Idiopathic Nodular Glomerulosclerosis in a New Uncontrolled Hypertensive and Passive Smoker: A Case Report

Session Information

Category: Glomerular Diseases

  • 1402 Glomerular Diseases: Clinical, Outcomes, and Therapeutics

Authors

  • Vakhshoori, Mehrbod, Loma Linda University Medical Center, Loma Linda, California, United States
  • Abdi Pour, Amir, Loma Linda University Medical Center, Loma Linda, California, United States
  • Chen Wongworawat, Yan, Loma Linda University Medical Center, Loma Linda, California, United States
  • Norouzi, Sayna, Loma Linda University Medical Center, Loma Linda, California, United States

Group or Team Name

  • Post-doctoral Scholar Research Program.
Introduction

Idiopathic nodular glomerulosclerosis (ING) is a rare disease characterized by mesangial expansion with increased nodularity in absence of diabetes or other specific diseases. Despite its unknown pathogenesis, the presence of longstanding hypertension (HTN) and active smoking are associated with this disease leading to a new term “smoking-modified HTN-associated nodular glomerulosclerosis (SHaNGS)”. Herein we report a case of ING in a passive smoker with uncontrolled HTN.

Case Description

A 60-year-old female with history of polyneuropathy, monoclonal gammopathy of undetermined significance (MGUS), hypothyroidism, onychomycosis (POEMS syndrome), and HTN was referred due to increased creatinine level (1.4 mg/dl). She denied active smoking but reported long-standing exposure to cigarette smoking being surrounded by heavy smoker family members and then working as a bartender. Further workups showed hematuria (50 RBC/high power field), proteinuria (urine-protein-creatinine ratio: 2.4 g/g, increased to 2.9 g/g) with normal renal ultrasound (Table 1).

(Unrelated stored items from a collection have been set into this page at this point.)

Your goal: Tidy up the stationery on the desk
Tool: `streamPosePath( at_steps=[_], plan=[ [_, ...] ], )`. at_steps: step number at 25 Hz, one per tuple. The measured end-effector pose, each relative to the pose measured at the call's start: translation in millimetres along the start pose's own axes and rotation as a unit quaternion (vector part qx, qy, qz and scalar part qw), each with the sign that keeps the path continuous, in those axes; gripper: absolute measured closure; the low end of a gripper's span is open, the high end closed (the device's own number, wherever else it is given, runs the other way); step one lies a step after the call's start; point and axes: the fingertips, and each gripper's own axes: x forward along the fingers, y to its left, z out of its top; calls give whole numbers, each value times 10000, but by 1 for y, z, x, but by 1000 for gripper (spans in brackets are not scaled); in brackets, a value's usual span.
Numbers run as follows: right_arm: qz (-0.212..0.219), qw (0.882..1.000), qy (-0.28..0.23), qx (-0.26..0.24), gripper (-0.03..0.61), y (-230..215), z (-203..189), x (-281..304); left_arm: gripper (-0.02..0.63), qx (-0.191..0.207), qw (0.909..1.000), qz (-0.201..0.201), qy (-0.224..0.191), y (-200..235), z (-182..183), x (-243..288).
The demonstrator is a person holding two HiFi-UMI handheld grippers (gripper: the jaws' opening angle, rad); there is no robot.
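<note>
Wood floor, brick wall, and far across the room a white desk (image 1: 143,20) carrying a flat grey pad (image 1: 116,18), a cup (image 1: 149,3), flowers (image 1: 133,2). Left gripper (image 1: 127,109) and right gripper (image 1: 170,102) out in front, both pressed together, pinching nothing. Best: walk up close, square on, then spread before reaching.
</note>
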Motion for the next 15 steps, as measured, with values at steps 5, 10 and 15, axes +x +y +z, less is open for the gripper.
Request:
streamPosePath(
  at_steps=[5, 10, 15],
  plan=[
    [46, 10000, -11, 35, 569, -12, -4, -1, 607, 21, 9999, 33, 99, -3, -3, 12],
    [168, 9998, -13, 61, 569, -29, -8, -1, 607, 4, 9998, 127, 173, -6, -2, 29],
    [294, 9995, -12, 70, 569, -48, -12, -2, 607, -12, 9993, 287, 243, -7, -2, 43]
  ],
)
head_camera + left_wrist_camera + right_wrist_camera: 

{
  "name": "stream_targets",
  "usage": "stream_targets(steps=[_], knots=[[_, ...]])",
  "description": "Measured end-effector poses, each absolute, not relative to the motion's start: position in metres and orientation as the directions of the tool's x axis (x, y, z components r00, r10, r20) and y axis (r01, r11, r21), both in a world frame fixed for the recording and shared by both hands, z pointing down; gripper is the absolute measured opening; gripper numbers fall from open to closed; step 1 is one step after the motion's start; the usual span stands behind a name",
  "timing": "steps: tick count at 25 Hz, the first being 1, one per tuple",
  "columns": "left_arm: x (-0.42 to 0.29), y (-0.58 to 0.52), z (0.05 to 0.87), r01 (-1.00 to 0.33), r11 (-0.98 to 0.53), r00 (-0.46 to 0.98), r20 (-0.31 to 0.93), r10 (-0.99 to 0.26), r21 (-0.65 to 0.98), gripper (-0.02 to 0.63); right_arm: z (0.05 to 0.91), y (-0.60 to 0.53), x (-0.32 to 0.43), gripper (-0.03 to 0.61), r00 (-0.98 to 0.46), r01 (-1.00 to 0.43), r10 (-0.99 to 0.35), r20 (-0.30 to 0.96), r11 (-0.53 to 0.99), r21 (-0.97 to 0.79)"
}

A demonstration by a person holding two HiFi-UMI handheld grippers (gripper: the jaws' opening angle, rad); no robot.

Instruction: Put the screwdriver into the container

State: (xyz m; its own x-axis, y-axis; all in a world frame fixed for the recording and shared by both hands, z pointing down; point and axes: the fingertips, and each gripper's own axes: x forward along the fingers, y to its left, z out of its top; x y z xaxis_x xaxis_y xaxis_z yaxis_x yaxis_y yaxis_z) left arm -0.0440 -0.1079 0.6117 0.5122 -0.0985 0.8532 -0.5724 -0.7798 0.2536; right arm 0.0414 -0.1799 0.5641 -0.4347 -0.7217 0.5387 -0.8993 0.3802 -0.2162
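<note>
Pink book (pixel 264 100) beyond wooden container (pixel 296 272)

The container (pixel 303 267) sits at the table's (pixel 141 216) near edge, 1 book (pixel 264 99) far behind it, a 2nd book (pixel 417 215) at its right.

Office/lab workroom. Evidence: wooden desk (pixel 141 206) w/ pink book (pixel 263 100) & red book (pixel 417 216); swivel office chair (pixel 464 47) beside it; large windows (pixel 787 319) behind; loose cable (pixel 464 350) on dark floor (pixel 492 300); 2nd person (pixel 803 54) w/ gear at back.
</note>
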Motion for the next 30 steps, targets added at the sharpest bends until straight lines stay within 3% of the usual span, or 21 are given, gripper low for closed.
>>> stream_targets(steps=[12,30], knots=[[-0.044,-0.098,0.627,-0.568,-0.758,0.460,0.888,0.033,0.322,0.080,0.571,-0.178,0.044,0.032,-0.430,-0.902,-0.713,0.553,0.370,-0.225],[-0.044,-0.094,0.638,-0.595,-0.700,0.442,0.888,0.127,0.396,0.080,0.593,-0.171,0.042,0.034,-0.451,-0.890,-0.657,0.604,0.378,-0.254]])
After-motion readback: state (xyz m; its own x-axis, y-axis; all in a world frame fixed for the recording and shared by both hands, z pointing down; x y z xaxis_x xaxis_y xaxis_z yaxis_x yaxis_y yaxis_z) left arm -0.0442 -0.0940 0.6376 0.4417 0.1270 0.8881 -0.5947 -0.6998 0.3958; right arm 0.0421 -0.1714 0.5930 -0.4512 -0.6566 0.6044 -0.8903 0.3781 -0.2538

Kidney biopsy results showed evidence of diffuse and focal nodular mesangial expansion without hypercellularity, negative staining for amyloid, fibrillary glomerulonephritis and immunoglobulins (both direct and pronase digested immunofluorescence), finally diagnosed as ING (Figure 1 A&B).

Discussion

This case highlights a rare case of ING secondary to heavy passive smoking and uncontrolled HTN.